The following sections summarise the various characteristics of the WHS and its immediate setting that help shape suggestions for omission of a buffer zone and description of setting or WHS expansion. The review format follows topic headings from the UNESCO Operational Guidelines 2013 and particularly the Nara document on authenticity 3. The concern is with the degree of authenticity and also risk and management. 
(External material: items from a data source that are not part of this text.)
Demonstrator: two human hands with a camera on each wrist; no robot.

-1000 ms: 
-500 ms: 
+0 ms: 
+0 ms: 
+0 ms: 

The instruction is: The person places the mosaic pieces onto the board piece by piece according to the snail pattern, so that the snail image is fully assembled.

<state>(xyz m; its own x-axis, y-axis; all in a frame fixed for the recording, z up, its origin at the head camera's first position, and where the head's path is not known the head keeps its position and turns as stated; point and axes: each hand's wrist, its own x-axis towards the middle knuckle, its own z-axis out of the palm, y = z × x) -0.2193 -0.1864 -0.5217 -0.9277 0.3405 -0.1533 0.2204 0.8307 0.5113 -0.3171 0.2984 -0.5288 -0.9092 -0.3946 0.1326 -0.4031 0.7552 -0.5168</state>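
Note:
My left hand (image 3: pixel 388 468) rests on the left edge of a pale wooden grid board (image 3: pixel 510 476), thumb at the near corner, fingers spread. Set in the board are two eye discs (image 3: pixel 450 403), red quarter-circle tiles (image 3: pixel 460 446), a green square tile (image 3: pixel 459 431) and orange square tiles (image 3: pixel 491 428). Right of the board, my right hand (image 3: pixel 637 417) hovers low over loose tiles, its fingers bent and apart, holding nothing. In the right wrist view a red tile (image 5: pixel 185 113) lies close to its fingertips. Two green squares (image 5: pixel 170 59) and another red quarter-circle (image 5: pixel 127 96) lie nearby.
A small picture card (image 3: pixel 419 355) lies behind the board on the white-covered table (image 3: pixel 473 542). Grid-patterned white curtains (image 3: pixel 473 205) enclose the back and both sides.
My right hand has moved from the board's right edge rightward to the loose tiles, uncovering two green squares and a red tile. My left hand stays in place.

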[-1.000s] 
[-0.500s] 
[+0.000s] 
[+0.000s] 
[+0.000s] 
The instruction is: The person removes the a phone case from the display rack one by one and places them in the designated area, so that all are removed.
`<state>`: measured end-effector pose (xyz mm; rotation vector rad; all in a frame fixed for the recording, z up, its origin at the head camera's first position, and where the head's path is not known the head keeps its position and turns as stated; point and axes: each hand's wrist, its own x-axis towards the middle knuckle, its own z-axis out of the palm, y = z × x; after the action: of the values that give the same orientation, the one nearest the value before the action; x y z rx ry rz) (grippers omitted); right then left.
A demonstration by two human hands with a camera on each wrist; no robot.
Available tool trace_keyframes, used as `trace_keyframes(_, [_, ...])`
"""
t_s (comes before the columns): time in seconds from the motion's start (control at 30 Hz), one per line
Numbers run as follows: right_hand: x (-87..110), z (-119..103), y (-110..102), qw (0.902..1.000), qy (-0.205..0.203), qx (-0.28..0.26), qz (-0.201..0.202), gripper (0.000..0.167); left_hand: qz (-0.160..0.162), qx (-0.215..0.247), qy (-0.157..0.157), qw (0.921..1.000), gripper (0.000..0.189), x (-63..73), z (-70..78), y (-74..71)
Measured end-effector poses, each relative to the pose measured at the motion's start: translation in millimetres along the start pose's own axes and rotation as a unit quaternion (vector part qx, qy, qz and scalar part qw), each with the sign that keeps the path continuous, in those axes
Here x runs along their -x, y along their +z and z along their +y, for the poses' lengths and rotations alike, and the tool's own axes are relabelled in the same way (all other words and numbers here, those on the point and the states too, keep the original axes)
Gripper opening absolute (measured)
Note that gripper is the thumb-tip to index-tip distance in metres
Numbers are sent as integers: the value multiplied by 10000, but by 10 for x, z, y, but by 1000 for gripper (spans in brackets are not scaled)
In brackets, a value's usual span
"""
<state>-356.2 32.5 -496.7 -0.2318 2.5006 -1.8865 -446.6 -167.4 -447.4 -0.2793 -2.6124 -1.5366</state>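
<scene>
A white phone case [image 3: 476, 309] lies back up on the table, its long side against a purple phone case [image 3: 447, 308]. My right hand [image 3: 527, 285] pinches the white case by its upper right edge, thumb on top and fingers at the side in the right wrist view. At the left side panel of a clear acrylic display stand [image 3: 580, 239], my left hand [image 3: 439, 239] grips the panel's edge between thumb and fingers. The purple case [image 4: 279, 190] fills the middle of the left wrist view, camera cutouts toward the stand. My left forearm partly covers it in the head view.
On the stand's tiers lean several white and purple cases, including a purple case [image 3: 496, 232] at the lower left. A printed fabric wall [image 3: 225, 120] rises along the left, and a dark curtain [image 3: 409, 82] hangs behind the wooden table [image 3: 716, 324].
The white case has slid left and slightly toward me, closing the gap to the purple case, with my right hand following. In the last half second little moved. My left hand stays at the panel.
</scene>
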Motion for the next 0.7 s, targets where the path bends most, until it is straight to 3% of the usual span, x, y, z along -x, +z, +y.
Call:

A1.2.1. WHS and Immediate Surrounds - Use and Function

River Wear Gorge

The River Wear Gorge looping around the Peninsula has fulfilled a range of functions reflecting the evolution of the Castle, Cathedral and their associated buildings. Its original steep sides are preserved in the remaining cliff at the edge of St Oswald’s churchyard on the outer riverbank and demonstrate the significant original defensive value as a steep sided moat. The rest of the inner and outer riverbanks now illustrate this defensive use of the river but as altered by the quarries that provided stone for construction and the weirs that fed water to mills. The weirs provided a defensive depth of water in summer months and the mills with a source of energy. The riverbanks’ current form was partially determined in the late 17th century, then shaped more significantly in the 18th century and further modified in the 19th century. This involved the creation of wall walks, gardens and orchards and the repositioning of Prebends’ Bridge followed by the creation of more extensive riverside walks. The garden and walks are now partially obscured by tree growth incorporating the original plantations and principally resulting from natural regeneration. The river and its banks are an integral part of the development of the WHS. They remain an authentic demonstration of the physical expression of spiritual and secular power and capture the essential physical area supporting the visual drama and romantic beauty of the Castle and Cathedral.

The Inner Historic City

While no longer exhibiting the same degree of historic integrity as the WHS, the city lying at the foot of the WHS originally evolved with it. This was at least until economic growth gave the city a means of support for development outside of the control of the church or closely related to its work. The historic river crossings, the development of the Market Place and mills were all dependent initially on church patronage. The streets of the City form the approaches to the WHS and include what would have been the pilgrimage routes to the Cathedral used over an extensive period. Accommodation would have been provided for pilgrims and the Market Place acted as a centre for trade. These functions grew alongside the WHS. The City’s economy developed during the 19th century to include mining, manufacturing and commerce. The impacts of the mid-19th to 21st century change are more clearly seen outside the core area of the WHS and the historic bridges, extending along the historic radial roads. 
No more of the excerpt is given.